En 1960 se estrenó Hiroshima, mon amour, de Alain Resnais. Tuvo el efecto de una verdadera bomba cultural. Los jóvenes que seguían de cerca la actualidad cinematográfica se sabían de memoria los diálogos de la película, escritos por Marguerite Duras. La memoria del amor, la guerra, la ocupación nazi, la explosión atómica, la traición y la carne, la humillación y el orgullo, todo eso se sucedíacon la música de Georges Delarue y Giovanni Fosco. Y, además estaban los textos de Duras, de una línea melódica y de un ritmo envolvente, obsesivo, del que unoo no podía desprenderse.

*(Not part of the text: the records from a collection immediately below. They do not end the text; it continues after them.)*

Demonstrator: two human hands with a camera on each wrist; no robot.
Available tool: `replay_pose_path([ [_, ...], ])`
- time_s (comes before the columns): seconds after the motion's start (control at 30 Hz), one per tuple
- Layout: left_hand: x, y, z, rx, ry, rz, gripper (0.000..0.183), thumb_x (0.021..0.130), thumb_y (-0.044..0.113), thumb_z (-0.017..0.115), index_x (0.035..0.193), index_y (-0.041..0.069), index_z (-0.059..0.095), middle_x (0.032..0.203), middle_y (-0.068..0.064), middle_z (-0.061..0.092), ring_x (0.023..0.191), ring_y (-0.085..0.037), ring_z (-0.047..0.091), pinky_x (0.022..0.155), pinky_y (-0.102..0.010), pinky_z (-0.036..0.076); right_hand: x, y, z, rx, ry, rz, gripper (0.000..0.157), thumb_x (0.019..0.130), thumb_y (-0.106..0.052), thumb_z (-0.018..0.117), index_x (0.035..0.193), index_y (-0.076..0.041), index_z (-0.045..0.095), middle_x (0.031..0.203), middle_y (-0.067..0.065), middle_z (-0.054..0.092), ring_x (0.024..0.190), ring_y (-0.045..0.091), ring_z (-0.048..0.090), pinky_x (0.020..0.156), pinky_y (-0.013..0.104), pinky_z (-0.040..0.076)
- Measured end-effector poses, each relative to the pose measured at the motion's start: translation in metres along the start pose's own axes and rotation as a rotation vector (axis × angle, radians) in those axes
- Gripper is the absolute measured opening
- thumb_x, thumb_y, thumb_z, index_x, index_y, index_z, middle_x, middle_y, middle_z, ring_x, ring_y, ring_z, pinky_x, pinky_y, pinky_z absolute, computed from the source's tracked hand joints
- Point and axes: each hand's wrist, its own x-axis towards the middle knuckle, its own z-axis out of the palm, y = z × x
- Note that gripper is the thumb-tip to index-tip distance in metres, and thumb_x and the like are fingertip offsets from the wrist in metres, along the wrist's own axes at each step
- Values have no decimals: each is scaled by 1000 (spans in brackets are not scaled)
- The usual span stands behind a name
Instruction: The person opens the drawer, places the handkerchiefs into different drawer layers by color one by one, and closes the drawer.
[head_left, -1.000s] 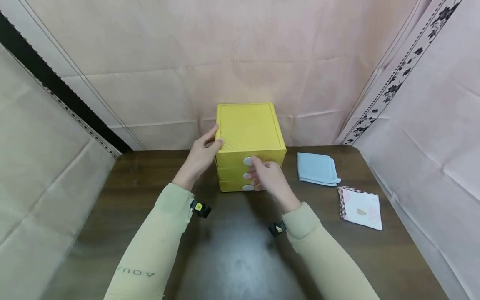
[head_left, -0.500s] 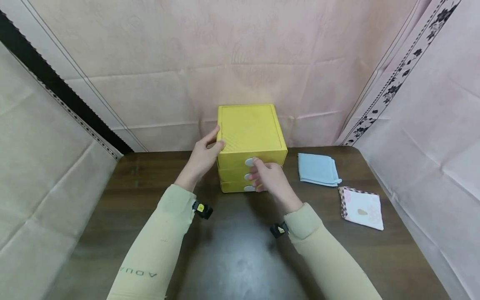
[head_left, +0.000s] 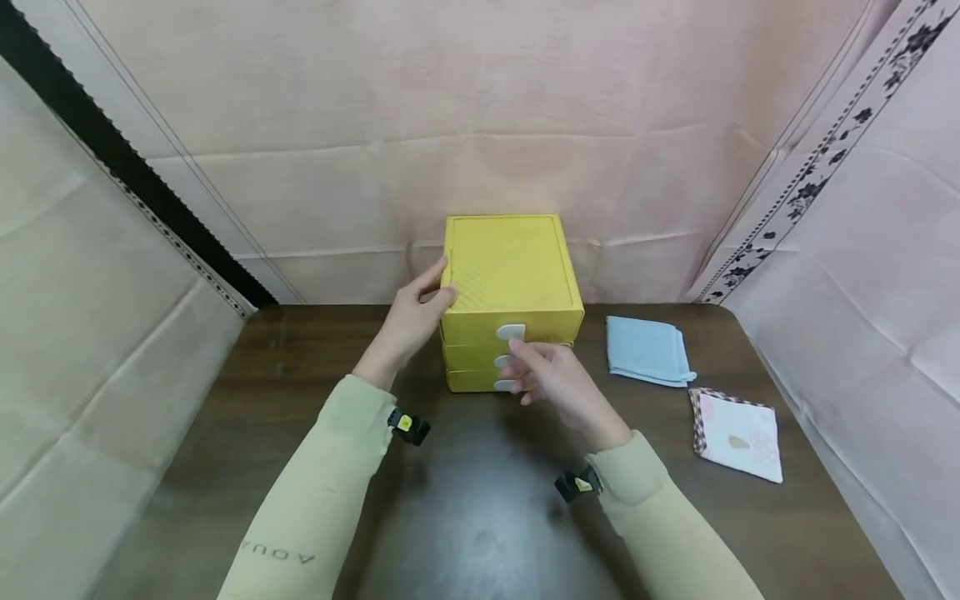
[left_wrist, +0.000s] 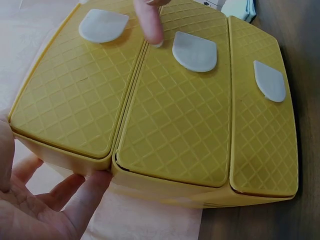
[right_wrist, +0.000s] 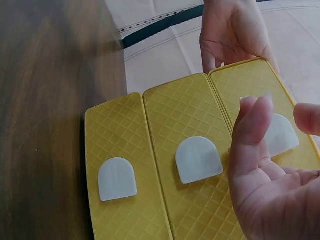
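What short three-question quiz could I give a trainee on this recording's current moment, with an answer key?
1. True or false: the blue cloth lies nearer the yellow drawer unit than the white patterned cloth does.

2. Fill in the number: the yellow drawer unit has ___ white handles on its front.

3. Which does the left hand touch?
A) the white handles
B) the blue cloth
C) the yellow drawer unit

Key: 1. True. 2. Three. 3. C.
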Motion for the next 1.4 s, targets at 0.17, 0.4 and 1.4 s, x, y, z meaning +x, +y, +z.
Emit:
replay_pose_path([
  [0.17, -1, 1, 2, -15, -24, -37, 58, 95, 43, 59, 148, 43, 34, 145, 2, 42, 125, -13, 47, 99, -39, 43, -6, 15, -6, 6, 30, 39, 55, 94, -49, 59, 117, 1, 64, 100, 20, 67, 79, 26, 62, 65, 34, 54],
  [0.4, -8, 21, 3, -20, -31, -68, 59, 98, 34, 56, 151, 35, 31, 149, -3, 39, 128, -17, 45, 101, -40, 42, 1, 35, -13, -9, 73, 92, 62, 90, -53, 62, 116, 3, 64, 103, 23, 66, 79, 24, 61, 65, 33, 54],
  [1.4, 0, 4, 4, -22, 8, -2, 56, 95, 41, 58, 147, 44, 36, 142, 2, 45, 122, -13, 49, 99, -39, 43, 25, 45, 5, 163, 135, 197, 55, 89, -48, 65, 115, 0, 67, 90, 10, 67, 70, 17, 58, 63, 29, 51],
])
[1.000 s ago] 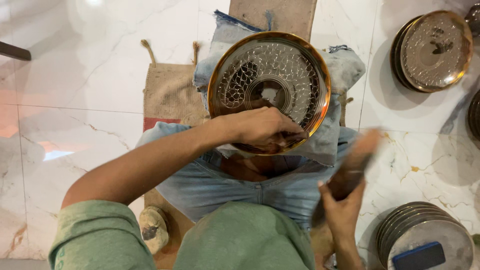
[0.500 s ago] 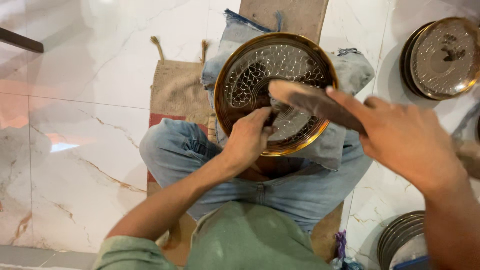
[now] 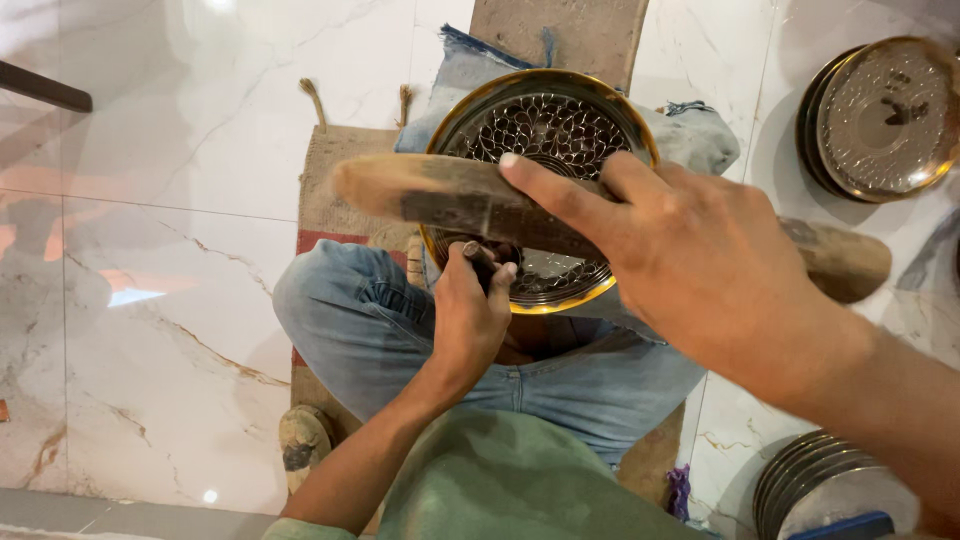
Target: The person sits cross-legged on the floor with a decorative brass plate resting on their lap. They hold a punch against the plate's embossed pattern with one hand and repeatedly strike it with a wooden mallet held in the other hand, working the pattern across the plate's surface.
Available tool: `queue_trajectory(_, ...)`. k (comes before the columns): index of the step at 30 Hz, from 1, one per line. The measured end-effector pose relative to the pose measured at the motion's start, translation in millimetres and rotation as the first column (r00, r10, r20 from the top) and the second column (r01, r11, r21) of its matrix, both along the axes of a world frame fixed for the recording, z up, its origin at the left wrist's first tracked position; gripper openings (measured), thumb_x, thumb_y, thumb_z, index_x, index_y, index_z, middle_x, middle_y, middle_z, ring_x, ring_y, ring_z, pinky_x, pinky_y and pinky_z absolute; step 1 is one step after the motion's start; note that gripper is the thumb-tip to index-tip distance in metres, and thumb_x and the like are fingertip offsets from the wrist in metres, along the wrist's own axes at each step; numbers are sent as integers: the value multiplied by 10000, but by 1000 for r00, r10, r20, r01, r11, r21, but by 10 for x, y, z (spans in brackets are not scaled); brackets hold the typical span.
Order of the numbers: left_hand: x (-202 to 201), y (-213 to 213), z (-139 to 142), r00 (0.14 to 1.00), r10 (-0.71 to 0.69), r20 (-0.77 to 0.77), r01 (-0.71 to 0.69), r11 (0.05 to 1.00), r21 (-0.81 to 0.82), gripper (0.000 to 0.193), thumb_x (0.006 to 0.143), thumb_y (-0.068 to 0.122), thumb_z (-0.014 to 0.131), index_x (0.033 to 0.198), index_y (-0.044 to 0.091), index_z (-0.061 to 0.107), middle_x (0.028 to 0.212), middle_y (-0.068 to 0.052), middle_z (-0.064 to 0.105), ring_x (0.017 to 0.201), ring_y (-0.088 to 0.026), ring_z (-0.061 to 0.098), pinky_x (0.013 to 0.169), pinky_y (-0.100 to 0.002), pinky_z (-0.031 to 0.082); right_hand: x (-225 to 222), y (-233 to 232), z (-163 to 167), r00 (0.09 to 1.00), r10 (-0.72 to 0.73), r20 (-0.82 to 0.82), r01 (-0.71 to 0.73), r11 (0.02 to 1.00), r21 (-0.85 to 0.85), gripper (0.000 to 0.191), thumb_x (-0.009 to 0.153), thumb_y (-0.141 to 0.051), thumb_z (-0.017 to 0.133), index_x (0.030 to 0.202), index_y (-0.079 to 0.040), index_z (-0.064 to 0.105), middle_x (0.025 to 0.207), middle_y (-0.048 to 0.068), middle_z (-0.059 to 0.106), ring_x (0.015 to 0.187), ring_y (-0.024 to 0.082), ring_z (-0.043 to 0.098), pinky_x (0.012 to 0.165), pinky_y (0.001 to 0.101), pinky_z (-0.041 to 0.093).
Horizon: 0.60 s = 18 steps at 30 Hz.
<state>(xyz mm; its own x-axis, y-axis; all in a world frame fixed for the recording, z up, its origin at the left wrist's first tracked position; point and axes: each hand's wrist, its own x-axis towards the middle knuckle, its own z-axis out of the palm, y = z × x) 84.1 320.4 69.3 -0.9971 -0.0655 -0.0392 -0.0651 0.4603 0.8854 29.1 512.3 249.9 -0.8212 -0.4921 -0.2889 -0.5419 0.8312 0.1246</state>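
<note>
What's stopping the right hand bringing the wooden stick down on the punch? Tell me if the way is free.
Probably free. The right hand holds the wooden stick raised above the plate, and the punch stands up out of the left hand, its top bare. Nothing lies between stick and punch.

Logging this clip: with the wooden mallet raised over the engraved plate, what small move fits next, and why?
Probably bring the wooden mallet in the right hand down onto the chisel. The left hand holds that tool upright against the engraved plate, and the mallet sits directly above its top.
</note>
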Motion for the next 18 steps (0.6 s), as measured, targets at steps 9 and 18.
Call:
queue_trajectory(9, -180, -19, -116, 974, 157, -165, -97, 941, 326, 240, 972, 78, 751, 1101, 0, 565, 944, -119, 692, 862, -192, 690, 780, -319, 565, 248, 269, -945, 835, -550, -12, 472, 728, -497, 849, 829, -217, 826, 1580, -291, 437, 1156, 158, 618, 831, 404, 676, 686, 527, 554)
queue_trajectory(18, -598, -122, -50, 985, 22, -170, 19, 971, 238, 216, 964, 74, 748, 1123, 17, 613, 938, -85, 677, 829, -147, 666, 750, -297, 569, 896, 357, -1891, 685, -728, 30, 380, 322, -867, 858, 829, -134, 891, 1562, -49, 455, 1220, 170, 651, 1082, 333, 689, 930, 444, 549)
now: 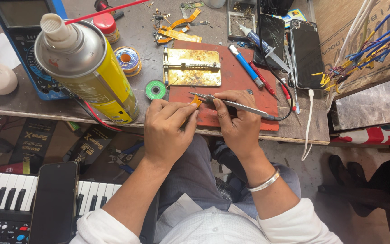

Casi al mismo tiempo se sucedieron o “estallaron” Sin aliento (Jean-Luc Godard, 1959), Los cuatrocientos golpes, Disparen sobre el pianista (una avalancha de carcajadas) y Jules y Jim (las teres de François Truffaut y, para simplificar la lista, la filmografía completa de Eric Rohmer, desde Mi noche con Maud (1969) y El rayo verde (1986) hasta La inglesa y el duque (2000). De Jules y Jim, todo cautiva, la amistad entre los hombres, Jeanne Moreau cuando canta y cuando corre por un puente disfrazada de muchachito. De las imágenes emanaba la frescura y, al mismo tiempo, la gravedad que se anhela cuando se es joven.